*Task description*
Please retype, word for word, the line containing "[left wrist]" and every line after it through the end of the records, leaving out all pictures.

[Saved data entries]
◇ ◇ ◇ ◇ ◇ ◇ ◇

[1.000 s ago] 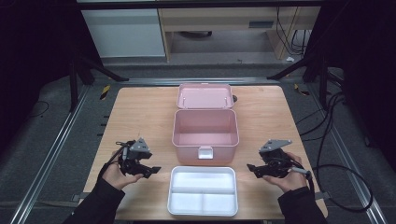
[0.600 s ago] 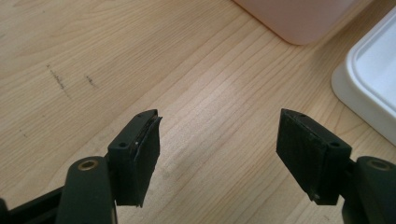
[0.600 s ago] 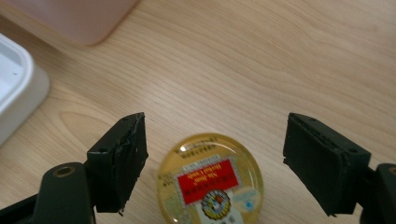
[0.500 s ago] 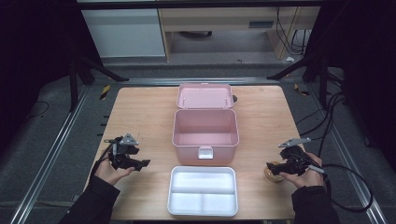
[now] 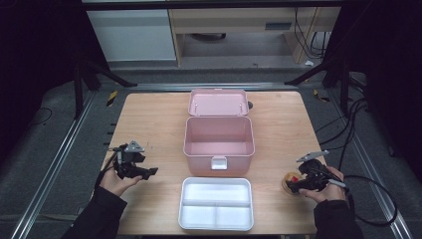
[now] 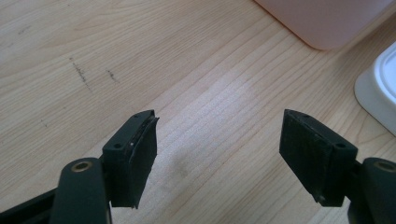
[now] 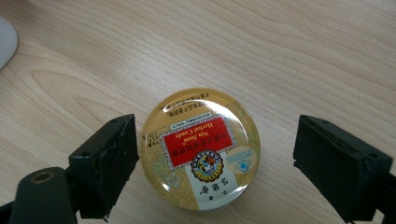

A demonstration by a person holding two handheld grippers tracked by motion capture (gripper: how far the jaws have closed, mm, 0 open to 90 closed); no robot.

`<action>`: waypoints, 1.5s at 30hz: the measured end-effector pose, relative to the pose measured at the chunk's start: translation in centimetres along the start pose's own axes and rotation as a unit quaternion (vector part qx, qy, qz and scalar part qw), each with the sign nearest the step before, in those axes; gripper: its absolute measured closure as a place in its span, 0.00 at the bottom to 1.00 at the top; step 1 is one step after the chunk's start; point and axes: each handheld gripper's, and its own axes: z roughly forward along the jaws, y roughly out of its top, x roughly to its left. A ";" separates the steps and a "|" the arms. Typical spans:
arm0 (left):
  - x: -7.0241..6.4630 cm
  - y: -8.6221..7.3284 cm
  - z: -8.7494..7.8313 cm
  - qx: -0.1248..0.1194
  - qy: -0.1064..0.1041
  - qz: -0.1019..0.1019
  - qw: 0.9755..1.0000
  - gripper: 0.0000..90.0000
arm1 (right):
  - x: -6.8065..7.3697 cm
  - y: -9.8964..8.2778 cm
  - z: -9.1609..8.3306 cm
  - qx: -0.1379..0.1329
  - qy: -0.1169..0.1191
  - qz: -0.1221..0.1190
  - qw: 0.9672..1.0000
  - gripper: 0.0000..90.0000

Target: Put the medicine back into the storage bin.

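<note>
A round gold candy tin (image 7: pixel 201 149) with a red label lies flat on the wooden table (image 5: pixel 149 119), near its right front (image 5: pixel 289 178). My right gripper (image 7: pixel 215 158) stands open around it. Its jaws have just been opening, with the tin between them; the left pad sits close to the tin's rim and the right pad stands well clear. My left gripper (image 5: pixel 151 172) hovers at the table's left side, left of the white tray. It is open (image 6: pixel 217 149), its jaws have just been opening, and only bare wood lies between them.
A pink box (image 5: pixel 219 142) stands open mid-table, its lid (image 5: pixel 218 102) folded back behind it. A white three-part tray (image 5: pixel 216 203) lies at the front edge. The box corner (image 6: pixel 327 18) and the tray rim (image 6: pixel 378 88) show beyond the left jaws.
Both hands have moved outward from the tray, the left one leftward and the right one rightward and nearer the front. The tin now shows on the table at the right gripper.
</note>
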 end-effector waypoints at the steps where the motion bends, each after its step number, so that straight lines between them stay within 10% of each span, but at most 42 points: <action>1: 0.0 0.0 0.0 0.001 0.000 0.000 1.000 0.31 | 0.0 0.0 0.0 0.000 0.000 -0.001 1.000 0.16; 32: -0.4 0.0 0.8 0.015 -0.004 0.010 1.000 0.31 | 0.1 0.1 3.1 0.085 0.026 0.000 0.996 0.21; 45: -0.3 0.0 0.9 0.020 -0.003 0.008 1.000 0.31 | 0.1 0.8 2.3 0.075 0.022 0.005 0.997 0.23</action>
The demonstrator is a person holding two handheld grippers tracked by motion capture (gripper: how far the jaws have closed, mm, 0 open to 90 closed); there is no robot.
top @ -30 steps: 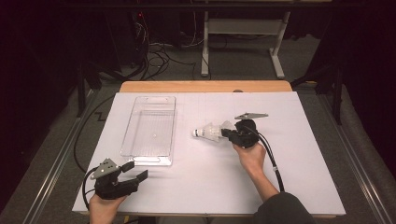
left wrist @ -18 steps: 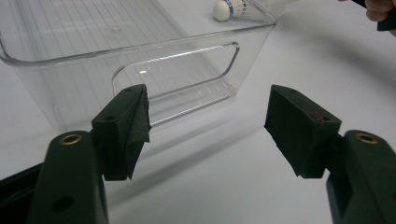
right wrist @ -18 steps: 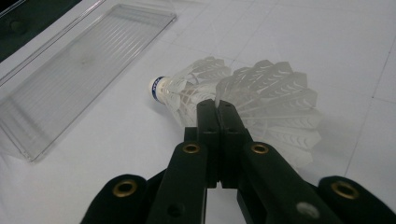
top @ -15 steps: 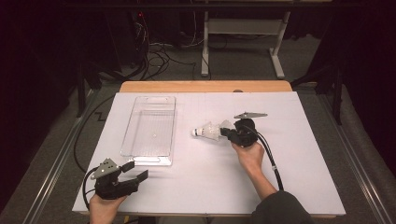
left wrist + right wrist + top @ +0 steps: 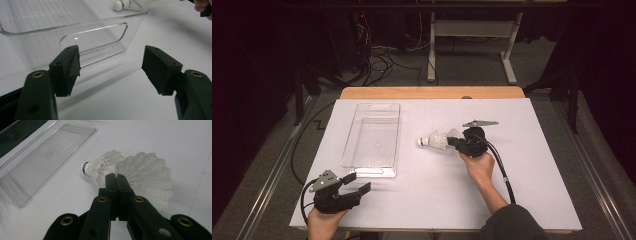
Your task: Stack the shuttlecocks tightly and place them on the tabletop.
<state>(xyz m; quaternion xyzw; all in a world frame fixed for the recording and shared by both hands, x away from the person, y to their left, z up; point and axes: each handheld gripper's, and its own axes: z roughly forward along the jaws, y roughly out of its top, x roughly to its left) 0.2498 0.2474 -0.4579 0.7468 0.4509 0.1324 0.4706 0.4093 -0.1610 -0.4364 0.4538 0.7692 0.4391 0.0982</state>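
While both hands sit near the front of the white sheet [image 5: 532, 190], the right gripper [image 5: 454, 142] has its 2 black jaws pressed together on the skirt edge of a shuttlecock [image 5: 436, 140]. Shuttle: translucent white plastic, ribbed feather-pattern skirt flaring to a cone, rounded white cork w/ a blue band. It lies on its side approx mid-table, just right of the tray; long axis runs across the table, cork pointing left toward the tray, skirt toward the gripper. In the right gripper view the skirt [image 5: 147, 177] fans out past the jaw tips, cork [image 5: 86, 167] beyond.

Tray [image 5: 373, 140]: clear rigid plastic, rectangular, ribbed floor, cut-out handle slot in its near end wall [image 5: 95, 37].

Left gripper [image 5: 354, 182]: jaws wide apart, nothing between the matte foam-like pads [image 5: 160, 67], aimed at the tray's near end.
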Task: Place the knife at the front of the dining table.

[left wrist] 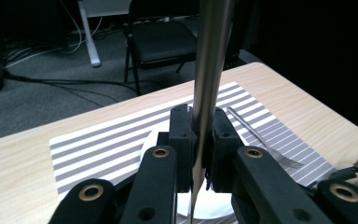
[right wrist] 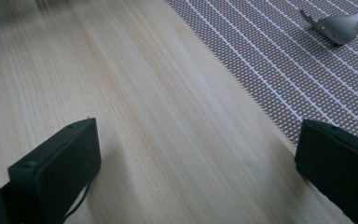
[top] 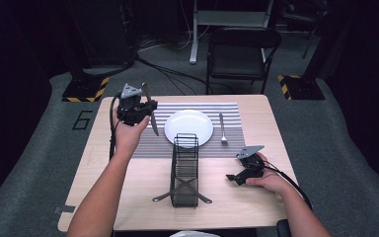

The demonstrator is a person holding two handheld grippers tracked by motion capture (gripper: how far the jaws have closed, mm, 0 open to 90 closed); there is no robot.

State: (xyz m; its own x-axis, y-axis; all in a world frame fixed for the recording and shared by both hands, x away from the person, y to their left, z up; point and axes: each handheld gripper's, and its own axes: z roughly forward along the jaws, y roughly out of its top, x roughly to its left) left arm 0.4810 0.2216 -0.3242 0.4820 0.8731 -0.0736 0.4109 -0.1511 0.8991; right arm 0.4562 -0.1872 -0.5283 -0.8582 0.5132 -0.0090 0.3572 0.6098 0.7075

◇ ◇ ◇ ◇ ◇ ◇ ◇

*Written response*
[left wrist] 
[right wrist] 
[top] 

The demonstrator is a person holding two handheld grippers tracked by motion capture (gripper: how far the jaws have closed, mm, 0 open to 90 closed); there is no robot.

State: (xyz m; its own x-axis, y-axis; all in a world frame fixed for the recording and shared by both hands, x away from the person, y to their left, z up; point and axes: each handheld gripper's, and its own axes: z roughly forward along the jaws, y roughly out of its top, x roughly to its left) left arm 0.4810 0.2216 -0.3242 0.4820 0.8731 -0.0736 0.4109 -0.1511 0.8991; right arm 0.4562 -0.1872 -0.5283 -0.8582 0.5132 -0.0090 0.3572 0.6098 0.7075

What the exercise asked for has been given in full.